[Required work]:
Please reproduce all of the data below exactly, leaving each picture out.

[Supplied material]:
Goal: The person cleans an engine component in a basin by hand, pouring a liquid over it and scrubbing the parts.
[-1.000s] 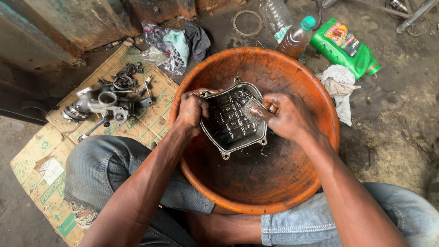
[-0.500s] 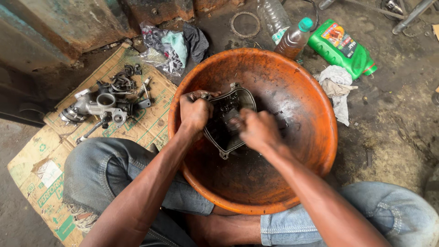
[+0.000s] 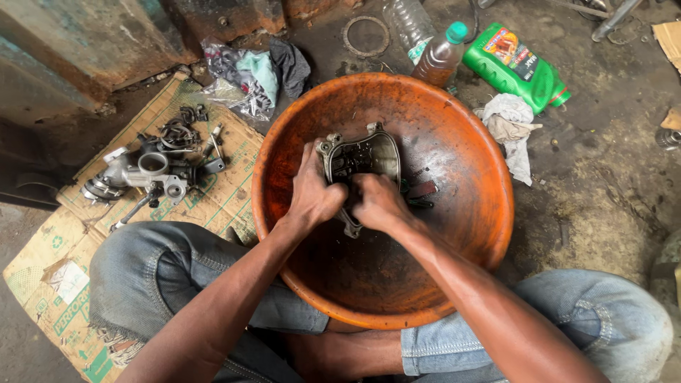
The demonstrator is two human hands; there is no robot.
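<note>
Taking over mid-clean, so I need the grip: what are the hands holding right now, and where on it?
The left hand grips the metal engine cover by its left edge, over the orange basin. The right hand presses on its lower part; what it holds is hidden.

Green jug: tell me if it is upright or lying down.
Lying down: the green jug rests on its side on the ground, beyond the basin.

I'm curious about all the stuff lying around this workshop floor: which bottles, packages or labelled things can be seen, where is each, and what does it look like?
Green jug: lying beyond the orange basin, flat-sided, colourful label.
Brown-liquid bottle: left of the jug, clear plastic, teal cap.
Clear bottle: behind it, looks empty.
Cardboard sheet: left of the basin, flattened, brown, green print, under metal parts.
</note>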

[Problem solution]:
Goal: The person cleans an engine component in a basin by hand, pouring a liquid over it and scrubbing the parts.
[-1.000s] 
[-0.500s] 
[+0.000s] 
The demonstrator is two human hands; there is no robot.
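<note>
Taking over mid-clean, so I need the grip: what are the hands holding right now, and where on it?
The left hand grips the metal engine cover by its left edge, over the orange basin. The right hand presses on its lower part; what it holds is hidden.

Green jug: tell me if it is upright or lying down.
Lying down: the green jug rests on its side on the ground, beyond the basin.

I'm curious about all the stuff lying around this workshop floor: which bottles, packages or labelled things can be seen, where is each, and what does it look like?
Green jug: lying beyond the orange basin, flat-sided, colourful label.
Brown-liquid bottle: left of the jug, clear plastic, teal cap.
Clear bottle: behind it, looks empty.
Cardboard sheet: left of the basin, flattened, brown, green print, under metal parts.
</note>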

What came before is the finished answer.